My supervisor, Dr. Jonathan Crane, a good-looking man in his late-twenties, met with me in his office. We briefly went over the Joker's profile and he handed me forms and a few tapes. Afterward, he led me to a small room, which would be my office. It was half the size of my own at Beckfield, but that was okay. I would only be working with one patient, and this was only temporary. I set down my box, filed with my books, studies, and other files I thought would help with the case. "You have about an hour to review those tapes and the information before you are scheduled to have a contained session with the Joker. The session will only last one hour, because let me warn you now: He is very good at mind games. Previously, he has driven numerous psychologists to their breaking point; so if there is anytime at all during the session you feel overwhelmed, don't hesitate to leave. You will meet with him twice a day, to fill the two-hour-a-day quota the court demanded. Any questions?"

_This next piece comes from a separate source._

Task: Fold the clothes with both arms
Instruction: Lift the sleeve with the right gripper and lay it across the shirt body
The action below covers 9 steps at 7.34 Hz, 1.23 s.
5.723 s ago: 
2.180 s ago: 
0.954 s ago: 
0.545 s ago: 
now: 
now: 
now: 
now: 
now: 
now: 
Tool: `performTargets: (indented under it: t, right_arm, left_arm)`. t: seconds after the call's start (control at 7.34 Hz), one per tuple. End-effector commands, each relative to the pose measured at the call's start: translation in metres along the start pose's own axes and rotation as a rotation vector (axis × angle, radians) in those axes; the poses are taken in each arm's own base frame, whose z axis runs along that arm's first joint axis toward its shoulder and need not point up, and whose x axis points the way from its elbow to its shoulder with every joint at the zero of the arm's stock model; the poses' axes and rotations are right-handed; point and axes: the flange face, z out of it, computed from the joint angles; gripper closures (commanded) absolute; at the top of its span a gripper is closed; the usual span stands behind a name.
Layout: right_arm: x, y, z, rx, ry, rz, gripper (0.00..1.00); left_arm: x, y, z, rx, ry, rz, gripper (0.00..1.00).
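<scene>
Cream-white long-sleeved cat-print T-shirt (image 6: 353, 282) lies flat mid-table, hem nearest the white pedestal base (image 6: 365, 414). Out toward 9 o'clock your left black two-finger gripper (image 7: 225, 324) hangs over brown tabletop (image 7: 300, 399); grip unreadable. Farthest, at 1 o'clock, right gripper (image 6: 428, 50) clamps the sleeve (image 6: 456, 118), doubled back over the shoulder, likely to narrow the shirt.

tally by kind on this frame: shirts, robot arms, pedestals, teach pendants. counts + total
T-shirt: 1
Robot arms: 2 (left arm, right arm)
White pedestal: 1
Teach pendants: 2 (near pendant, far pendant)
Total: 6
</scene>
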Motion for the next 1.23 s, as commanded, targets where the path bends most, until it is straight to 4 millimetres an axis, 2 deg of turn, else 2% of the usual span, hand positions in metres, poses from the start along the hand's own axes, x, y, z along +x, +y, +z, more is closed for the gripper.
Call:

I shook my head, and he left me to stuff a tape into an old VCR. Absently, I watched as the screen flickered to life. There was something I didn't like about Dr. Crane. I couldn't put my finger on it, but I trusted it. Usually my gut feelings were right, as if my subconscious had picked up on something that reason couldn't digest. Eventually, it would play out, but until then, I would keep my distance from Crane.

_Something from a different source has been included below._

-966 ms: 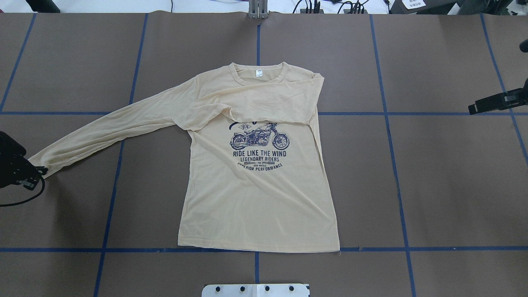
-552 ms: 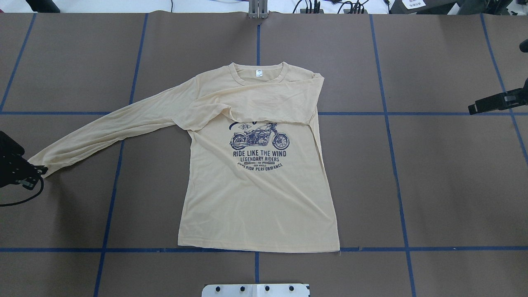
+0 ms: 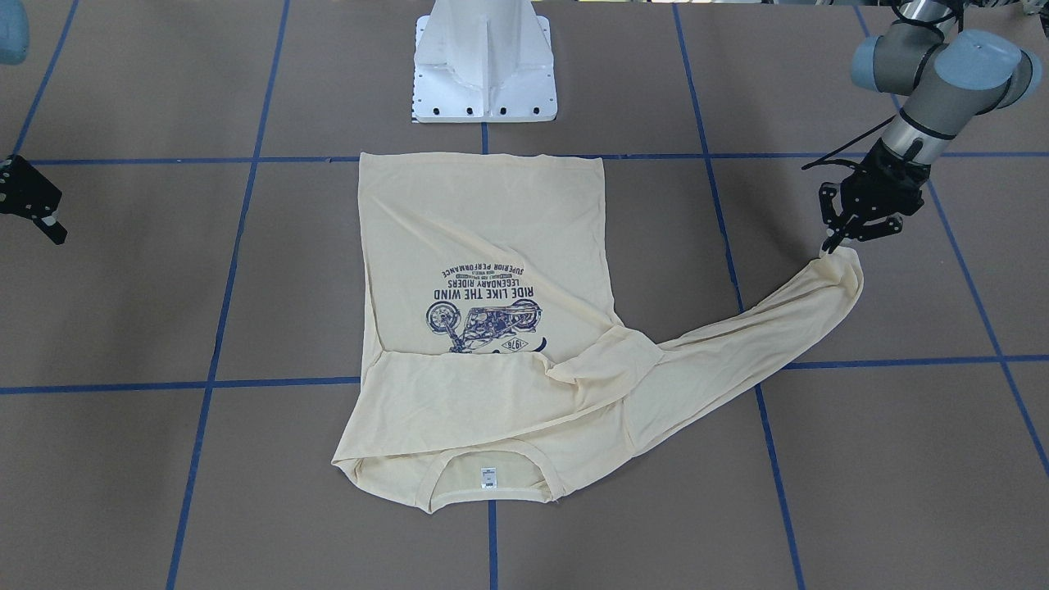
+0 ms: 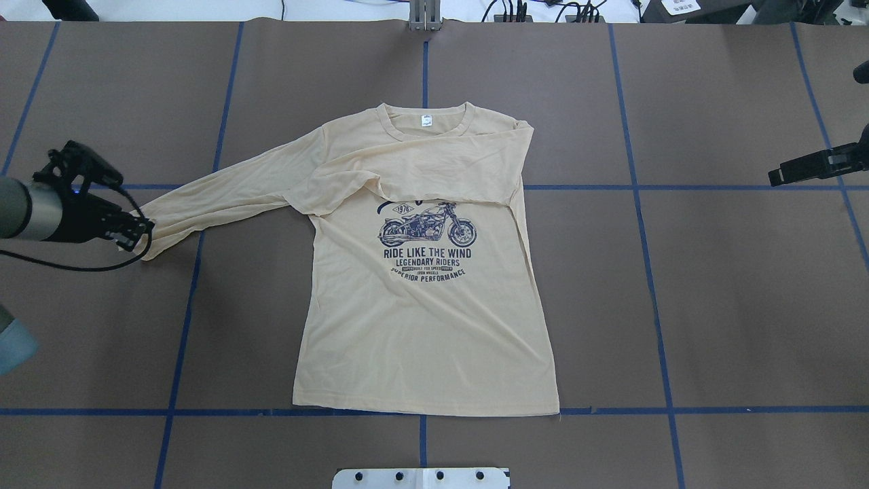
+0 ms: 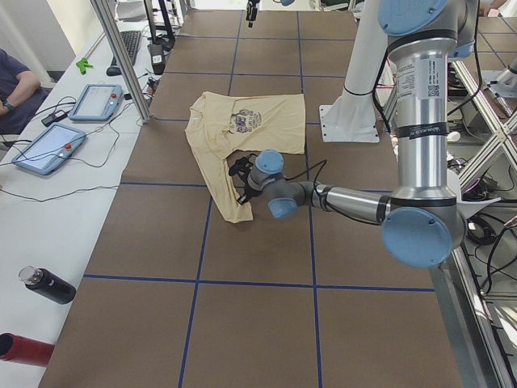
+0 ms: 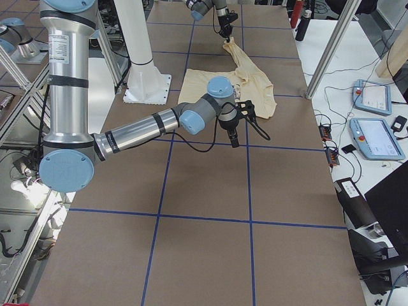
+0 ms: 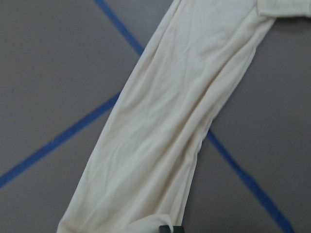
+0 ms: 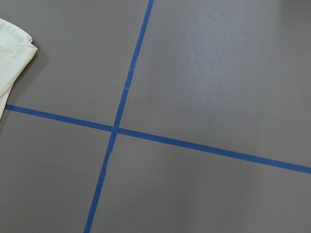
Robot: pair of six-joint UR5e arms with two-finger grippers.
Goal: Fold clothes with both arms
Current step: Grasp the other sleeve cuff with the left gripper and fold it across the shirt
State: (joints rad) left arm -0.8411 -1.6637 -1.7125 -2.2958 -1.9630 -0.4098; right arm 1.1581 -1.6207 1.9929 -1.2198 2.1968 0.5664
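My black left gripper point(image 4: 136, 239), clenched on the sleeve cuff point(image 4: 153, 227) of the pale cream-yellow thin T-shirt point(image 4: 421, 339), now holds it nearer the navy motorcycle print point(image 4: 428, 229) than a second ago, starting that fold; whether my right gripper point(image 4: 775, 180) is clenched I cannot tell.

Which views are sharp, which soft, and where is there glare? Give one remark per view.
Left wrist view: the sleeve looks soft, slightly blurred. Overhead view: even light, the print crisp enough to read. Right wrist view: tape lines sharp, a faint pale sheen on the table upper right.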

An hour later, I knew everything I needed to know about the Joker and more. But I was disturbed. There were moments where I could sense the sanity in him; no matter how twisted it was, it was there. But then there were times that he was just as crazy as the next Arkham patient. I wasn't sure what to label him.
I waved off the guard at the door and slid my entrance card into the slot. The red light above the door flickered to green and the steel door opened. I stepped in, resisting the urge to shield my eyes. The room was unbearably bright with overbearing fluorescent lights and luminous white walls. I hated bright places almost as much as I hated being touched. Would it look odd if I wore sunglasses for the next session?
The only source of color in the room was the Joker himself. He was even more scuffed up than the last time I had seen him. Most of his make-up had been smudged off, but instead of giving a more clarifying view of his face, it distorted it. The scars were far more visible and my interest peaked as I wondered where they came from. He was dressed in the usual Arkham attire: white jumpsuit. His dark eyes followed me as I made my way to the desk.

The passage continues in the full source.